▶ [Task objective]: In the material below, the required lines run from the one containing "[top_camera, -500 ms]" through the one containing "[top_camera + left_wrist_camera". Copy those lines exactly, ends included, and nothing else.

▶ [Data]:
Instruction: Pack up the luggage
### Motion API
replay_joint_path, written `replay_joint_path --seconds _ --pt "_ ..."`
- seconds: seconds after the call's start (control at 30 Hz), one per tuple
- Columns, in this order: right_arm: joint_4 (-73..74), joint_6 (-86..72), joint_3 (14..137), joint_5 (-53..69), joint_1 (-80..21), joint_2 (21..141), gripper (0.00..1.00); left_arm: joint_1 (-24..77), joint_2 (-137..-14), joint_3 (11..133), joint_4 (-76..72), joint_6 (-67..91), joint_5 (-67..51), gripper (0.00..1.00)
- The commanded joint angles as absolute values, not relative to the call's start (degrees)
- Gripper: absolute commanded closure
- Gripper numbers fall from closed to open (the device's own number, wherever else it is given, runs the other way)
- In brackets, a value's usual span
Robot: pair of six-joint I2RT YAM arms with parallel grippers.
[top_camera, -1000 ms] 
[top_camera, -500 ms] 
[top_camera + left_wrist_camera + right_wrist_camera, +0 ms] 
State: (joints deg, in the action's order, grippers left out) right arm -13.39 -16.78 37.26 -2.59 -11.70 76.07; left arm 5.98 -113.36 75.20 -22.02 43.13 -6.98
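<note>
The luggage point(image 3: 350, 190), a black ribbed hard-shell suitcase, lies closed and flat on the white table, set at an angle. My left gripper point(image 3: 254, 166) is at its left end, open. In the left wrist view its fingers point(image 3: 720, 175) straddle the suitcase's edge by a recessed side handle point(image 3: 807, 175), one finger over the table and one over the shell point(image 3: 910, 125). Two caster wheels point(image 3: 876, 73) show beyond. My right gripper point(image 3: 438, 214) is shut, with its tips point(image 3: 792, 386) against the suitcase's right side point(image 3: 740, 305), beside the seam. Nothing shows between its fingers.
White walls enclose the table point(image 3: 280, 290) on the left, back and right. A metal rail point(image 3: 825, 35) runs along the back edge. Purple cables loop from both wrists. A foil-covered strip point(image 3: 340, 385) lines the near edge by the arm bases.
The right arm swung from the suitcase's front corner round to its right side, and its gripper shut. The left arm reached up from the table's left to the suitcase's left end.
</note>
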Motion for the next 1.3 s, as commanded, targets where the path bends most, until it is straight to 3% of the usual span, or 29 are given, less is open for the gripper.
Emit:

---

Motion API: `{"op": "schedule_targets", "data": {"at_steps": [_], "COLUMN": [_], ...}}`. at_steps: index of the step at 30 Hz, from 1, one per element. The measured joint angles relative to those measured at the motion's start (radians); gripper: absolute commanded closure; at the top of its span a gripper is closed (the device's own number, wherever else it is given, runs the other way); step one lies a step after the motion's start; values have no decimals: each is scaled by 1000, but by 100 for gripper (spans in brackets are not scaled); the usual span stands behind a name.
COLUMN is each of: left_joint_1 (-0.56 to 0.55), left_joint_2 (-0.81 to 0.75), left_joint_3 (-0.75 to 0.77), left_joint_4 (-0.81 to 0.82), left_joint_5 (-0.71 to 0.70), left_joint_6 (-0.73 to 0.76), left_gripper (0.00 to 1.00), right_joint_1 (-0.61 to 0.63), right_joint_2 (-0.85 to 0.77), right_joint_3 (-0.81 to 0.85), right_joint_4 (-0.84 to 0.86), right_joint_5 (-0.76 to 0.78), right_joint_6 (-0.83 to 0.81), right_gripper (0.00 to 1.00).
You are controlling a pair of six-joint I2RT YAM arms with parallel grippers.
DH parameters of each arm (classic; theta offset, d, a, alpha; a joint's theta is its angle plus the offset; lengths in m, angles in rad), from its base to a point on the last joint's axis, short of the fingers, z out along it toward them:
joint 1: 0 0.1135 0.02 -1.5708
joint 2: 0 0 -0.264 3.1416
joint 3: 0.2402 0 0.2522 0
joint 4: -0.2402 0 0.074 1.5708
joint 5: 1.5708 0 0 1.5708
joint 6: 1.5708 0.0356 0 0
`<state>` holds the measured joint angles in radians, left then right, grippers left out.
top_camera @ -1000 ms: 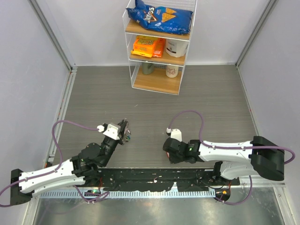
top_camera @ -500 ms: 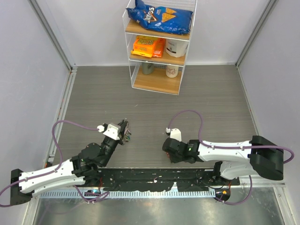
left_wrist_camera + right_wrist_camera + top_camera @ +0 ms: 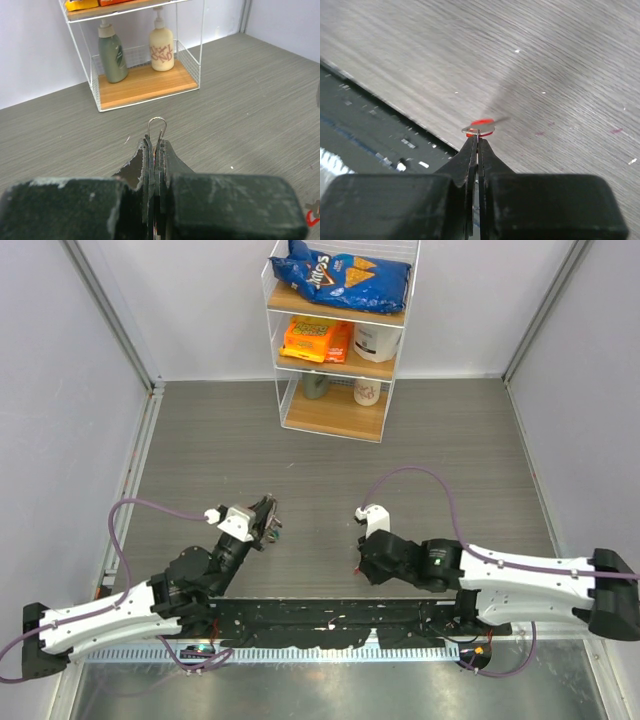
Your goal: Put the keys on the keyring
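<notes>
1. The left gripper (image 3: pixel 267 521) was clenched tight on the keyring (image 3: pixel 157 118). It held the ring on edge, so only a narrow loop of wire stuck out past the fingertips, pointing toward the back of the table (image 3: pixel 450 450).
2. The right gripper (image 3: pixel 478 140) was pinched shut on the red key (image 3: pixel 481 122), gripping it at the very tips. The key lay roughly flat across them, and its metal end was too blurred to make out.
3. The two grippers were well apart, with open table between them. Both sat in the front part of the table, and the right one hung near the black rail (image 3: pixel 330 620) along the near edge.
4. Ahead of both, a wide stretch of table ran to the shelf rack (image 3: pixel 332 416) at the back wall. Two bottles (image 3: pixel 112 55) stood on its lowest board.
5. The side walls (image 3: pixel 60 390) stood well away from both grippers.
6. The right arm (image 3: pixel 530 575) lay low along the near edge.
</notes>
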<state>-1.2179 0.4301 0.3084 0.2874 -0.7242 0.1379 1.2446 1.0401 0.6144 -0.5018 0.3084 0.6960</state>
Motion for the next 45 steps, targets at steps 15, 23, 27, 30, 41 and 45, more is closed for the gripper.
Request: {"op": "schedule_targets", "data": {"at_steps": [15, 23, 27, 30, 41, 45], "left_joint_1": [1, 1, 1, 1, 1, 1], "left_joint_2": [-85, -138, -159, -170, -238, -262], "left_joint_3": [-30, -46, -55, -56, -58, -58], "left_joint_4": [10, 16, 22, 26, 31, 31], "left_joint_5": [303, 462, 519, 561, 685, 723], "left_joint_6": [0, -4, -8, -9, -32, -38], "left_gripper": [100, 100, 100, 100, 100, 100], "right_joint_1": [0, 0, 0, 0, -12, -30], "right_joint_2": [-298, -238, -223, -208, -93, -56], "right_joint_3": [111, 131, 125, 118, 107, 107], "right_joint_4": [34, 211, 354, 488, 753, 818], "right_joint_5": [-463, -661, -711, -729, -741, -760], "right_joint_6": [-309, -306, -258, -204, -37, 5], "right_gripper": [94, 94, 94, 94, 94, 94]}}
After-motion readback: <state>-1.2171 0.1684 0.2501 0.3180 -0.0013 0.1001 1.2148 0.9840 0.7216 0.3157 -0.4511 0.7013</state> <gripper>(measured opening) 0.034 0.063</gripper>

▶ [Solution for this task]:
[top_camera, -500 ms] 
[top_camera + left_wrist_camera + right_wrist_camera, +0 ms] 

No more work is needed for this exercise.